Advancing Paid Sick Days and Paid Family Leave

Last month, when California Governor Jerry Brown signed the Health Workplaces, Healthy Families Act of 2014 into law, he made his state the second in the nation with a law mandating paid sick days. In 2011, Connecticut became the first state to require that employers let workers earn and use paid sick time – although, it only applies to businesses with 50 or more employees. California’s new law, which takes effect July 1, 2015, exempts some classes of workers but otherwise applies to all employers with at least one employee.

In November, Massachusetts voters will decide whether to add their state to the list of those with paid-sick-days requirements (Kim wrote about this in August).

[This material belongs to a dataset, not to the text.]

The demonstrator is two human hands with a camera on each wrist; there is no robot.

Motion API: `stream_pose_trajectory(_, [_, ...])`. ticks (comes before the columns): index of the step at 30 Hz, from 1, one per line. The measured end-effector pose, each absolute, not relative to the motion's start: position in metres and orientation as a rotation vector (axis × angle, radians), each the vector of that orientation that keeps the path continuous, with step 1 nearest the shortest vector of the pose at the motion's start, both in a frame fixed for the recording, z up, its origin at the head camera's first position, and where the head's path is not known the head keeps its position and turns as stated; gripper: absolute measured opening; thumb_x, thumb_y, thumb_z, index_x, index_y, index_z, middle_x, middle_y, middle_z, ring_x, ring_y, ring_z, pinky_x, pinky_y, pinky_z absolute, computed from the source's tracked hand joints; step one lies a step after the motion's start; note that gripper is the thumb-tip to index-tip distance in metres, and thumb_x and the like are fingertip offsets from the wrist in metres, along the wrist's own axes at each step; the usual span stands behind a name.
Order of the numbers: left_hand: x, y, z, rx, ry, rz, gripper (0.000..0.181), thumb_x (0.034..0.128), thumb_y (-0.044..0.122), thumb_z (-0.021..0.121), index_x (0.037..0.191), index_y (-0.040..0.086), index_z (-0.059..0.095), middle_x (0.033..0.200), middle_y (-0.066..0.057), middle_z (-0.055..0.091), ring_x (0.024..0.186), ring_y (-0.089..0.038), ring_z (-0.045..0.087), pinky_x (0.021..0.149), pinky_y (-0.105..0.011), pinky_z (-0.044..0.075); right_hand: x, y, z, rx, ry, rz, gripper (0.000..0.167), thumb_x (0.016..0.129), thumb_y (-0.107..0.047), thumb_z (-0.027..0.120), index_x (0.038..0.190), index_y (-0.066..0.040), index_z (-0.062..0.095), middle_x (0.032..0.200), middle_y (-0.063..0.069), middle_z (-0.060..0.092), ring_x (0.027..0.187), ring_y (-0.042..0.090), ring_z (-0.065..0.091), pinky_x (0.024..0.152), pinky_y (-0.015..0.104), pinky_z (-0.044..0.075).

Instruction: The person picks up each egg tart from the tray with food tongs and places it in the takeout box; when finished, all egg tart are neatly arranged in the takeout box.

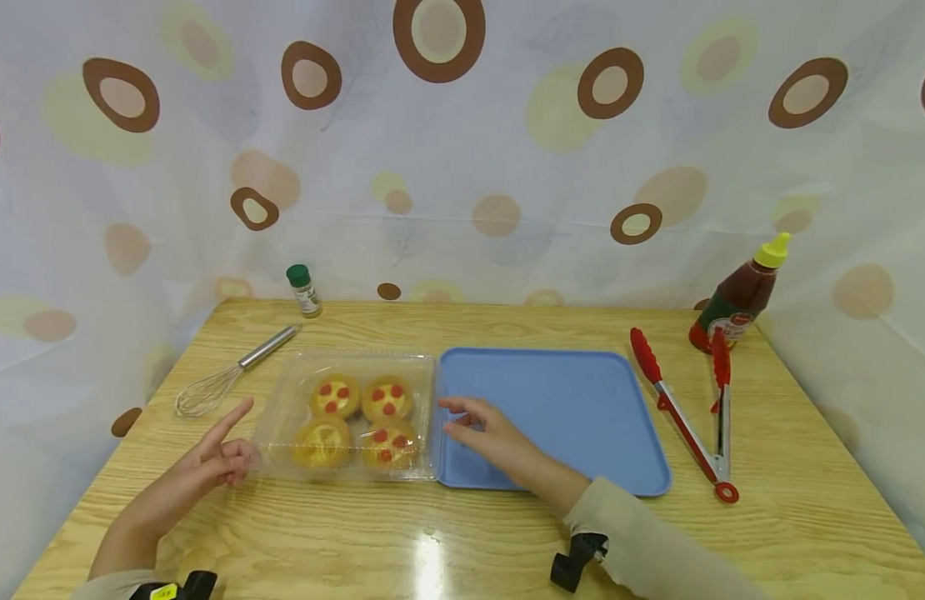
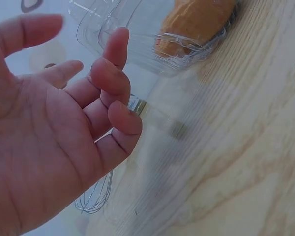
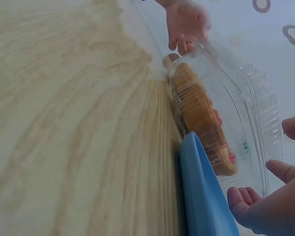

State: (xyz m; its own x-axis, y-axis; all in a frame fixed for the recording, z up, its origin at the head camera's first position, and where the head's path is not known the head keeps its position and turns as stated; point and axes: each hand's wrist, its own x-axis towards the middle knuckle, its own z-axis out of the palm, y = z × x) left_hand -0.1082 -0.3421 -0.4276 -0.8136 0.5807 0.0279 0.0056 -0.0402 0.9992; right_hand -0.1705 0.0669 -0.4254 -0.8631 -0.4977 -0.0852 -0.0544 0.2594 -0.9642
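Note:
A clear plastic clamshell container [image 1: 282,417] with its lid down lies on the table, holding several egg tarts [image 1: 388,397], most with red pieces on top. Beside its left edge is my left hand [image 1: 200,479], index finger stretched out and the other fingers loosely bent; in the left wrist view a gap shows between those fingers and the container [image 2: 137,22]. My right hand [image 1: 496,437] hovers by the container's right edge, above the left part of a blue tray [image 1: 560,417]. Its fingers reach toward the lid, holding nothing; whether they touch it I cannot tell.
A whisk [image 1: 241,367] lies left of the container, and a green-capped spice jar [image 1: 305,292] stands behind it. Right of the tray are red-handled tongs [image 1: 687,425], spread apart, with a yellow-capped sauce bottle [image 1: 740,296] behind. A patterned curtain [image 1: 462,167] closes off the back.

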Motion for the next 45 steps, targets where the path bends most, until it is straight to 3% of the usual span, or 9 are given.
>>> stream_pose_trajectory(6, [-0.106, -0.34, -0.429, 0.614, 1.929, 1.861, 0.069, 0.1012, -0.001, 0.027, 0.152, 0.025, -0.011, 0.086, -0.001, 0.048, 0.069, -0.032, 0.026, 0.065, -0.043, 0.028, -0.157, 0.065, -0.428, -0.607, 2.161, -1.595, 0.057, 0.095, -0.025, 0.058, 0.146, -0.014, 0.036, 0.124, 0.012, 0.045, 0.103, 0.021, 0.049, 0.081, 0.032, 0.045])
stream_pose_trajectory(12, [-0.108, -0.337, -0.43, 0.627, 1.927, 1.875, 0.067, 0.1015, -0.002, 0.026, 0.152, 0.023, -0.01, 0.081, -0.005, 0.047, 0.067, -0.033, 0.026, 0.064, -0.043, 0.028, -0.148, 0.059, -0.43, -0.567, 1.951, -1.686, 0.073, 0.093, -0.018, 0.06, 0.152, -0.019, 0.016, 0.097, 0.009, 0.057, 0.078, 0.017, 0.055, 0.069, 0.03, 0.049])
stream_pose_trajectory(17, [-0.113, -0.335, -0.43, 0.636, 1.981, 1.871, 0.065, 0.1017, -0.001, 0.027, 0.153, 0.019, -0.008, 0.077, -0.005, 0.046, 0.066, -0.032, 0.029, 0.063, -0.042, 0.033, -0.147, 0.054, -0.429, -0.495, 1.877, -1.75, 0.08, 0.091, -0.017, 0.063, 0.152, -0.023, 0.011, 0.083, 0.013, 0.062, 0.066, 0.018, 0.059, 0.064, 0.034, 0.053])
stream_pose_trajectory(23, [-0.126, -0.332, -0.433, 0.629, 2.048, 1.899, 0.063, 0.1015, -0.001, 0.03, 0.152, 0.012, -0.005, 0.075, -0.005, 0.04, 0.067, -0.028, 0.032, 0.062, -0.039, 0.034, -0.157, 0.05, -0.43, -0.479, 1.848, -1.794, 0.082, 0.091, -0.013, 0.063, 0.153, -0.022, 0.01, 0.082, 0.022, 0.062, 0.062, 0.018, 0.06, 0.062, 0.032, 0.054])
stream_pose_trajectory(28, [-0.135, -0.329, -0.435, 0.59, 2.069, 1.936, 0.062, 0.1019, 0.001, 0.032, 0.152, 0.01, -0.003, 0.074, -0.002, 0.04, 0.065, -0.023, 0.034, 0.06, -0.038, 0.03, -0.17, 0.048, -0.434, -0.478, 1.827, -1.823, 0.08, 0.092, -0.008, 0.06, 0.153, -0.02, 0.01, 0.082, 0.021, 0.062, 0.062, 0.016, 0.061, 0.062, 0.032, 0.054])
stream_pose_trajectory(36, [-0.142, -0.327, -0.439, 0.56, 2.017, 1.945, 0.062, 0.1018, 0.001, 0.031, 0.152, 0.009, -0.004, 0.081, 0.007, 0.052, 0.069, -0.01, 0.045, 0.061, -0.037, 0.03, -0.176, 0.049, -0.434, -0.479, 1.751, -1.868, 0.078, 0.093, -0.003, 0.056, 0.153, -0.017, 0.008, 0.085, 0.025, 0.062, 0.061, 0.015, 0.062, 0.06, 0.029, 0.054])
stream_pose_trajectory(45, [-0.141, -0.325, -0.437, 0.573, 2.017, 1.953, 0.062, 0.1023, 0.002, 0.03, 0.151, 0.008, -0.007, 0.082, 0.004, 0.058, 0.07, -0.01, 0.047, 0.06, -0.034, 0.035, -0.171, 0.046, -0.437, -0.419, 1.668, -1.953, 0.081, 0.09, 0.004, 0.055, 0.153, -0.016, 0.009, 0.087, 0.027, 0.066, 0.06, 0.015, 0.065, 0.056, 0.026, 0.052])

The list of cities with laws requiring paid sick days has been growing steadily, and currently includes San Francisco, CA; Washington, DC; Seattle, WA; Portland, OR; New York City; Jersey City, NJ; Newark, NJ; Eugene, OR; San Diego, CA; and Passiac, NJ.

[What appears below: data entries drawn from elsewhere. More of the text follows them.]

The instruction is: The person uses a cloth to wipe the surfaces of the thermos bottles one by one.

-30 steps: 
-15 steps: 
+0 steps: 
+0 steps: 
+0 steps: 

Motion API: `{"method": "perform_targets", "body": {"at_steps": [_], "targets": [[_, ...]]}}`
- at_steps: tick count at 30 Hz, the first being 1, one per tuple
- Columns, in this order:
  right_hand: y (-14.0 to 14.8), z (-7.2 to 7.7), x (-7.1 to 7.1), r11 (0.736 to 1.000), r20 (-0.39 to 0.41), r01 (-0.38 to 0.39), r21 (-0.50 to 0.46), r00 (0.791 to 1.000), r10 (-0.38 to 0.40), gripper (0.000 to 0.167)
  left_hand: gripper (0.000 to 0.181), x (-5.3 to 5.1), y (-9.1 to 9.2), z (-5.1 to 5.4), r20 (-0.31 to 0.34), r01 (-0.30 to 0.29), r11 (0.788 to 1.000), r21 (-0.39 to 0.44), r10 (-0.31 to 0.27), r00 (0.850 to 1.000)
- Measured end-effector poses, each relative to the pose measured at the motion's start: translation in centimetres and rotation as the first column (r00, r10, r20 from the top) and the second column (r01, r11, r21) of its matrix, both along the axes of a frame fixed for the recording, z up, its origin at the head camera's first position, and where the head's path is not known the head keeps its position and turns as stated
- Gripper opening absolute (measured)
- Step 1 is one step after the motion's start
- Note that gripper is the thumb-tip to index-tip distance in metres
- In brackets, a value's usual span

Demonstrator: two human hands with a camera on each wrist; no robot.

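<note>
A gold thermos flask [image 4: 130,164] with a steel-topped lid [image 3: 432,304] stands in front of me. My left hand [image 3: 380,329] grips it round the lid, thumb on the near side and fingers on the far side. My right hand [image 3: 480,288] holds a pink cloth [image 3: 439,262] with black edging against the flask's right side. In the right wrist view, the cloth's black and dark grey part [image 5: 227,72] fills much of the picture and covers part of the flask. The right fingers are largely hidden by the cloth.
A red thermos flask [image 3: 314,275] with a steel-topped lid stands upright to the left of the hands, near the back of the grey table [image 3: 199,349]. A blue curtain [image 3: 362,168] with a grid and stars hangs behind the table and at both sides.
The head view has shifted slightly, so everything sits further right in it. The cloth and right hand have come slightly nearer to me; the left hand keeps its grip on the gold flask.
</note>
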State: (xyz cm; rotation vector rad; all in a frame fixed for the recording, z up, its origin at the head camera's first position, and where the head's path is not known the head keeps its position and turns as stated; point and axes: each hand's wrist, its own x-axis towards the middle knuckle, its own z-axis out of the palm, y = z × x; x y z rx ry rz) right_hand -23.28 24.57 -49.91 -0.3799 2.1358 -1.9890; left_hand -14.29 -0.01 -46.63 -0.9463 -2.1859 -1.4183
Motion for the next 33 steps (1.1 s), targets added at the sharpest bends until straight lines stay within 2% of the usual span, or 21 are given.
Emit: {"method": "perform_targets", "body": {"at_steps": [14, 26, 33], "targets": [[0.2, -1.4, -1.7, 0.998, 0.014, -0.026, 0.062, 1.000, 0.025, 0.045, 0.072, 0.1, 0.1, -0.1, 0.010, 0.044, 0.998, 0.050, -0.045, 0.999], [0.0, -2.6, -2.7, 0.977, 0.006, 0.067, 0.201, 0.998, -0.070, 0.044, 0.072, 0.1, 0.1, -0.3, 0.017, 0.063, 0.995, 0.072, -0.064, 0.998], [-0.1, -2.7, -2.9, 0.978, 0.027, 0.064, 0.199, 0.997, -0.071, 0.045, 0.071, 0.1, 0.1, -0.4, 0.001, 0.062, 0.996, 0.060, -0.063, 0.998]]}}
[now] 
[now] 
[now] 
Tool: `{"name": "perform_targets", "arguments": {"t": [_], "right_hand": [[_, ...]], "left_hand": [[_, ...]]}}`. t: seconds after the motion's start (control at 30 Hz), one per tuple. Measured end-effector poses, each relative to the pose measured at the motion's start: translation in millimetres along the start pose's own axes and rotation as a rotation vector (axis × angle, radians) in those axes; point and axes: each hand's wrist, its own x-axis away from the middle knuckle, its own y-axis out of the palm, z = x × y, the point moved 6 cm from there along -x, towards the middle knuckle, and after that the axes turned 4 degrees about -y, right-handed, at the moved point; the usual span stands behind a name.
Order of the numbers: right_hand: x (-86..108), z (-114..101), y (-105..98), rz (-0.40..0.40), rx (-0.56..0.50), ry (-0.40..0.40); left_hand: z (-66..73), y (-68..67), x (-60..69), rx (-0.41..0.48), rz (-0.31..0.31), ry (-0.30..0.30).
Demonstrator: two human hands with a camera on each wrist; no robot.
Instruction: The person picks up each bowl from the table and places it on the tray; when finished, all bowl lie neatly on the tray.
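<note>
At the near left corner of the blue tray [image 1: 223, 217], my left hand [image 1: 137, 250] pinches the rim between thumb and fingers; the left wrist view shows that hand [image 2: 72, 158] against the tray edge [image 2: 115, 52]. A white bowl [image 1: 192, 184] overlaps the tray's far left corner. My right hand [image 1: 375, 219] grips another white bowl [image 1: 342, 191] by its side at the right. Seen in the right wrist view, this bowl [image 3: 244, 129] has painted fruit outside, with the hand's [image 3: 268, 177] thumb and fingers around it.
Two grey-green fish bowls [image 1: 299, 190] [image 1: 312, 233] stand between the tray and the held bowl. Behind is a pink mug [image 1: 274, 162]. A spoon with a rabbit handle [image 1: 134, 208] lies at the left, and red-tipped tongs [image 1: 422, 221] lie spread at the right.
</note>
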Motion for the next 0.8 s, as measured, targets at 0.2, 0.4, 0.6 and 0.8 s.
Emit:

Paid sick days are important for eliminating the difficult choice that many workers face between staying home to recover from an illness (or care for a sick child) and dragging themselves into work because they need the money. When workers can take paid sick time, they’re less likely to spread flu or other diseases to their co-workers. The current laws generally allow workers to earn and use between three and five paid sick days each year.

A few days off work might be sufficient to get over the worst of a cold or flu, but it’s not enough for workers to address their own serious health conditions, care for a family member with a serious health issue, or bond with a new baby or a new adopted or foster child. In such situations, workers need paid medical or family leave, but here in the US, many don’t have it. Women are more likely to be primary caregivers, so they bear more of the burden from insufficient paid leave. The existing federal law, the Family and Medical Leave Act, only allows for unpaid leave, and only covers about 60% of US workers. The FAMILY Act has been introduced to allow for paid family leave for all employees nationwide, but its prospects seem dim at this point.

On paid family leave, too, a few states have led the way. California, New Jersey, and Rhode Island have all established social insurance systems that use payroll-tax funds to replace a portion of workers’ salaries for several weeks when they miss work to care for new children or seriously ill family members.

Last week, the US Department of Labor’s Women’s Bureau and Employment and Training Administration awarded grants to three states and DC to fund studies on paid leave. The DOL news release explains:

It’s fitting that Rhode Island is one of the grant recipients, given that this state launched its family-leave insurance program earlier this year. And days after the federal grants were announced, the DC government began offering up to eight weeks of paid family leave to its employees.

Momentum is building for policies that allow workers to care for their own health and that of their family members without risking financial ruin.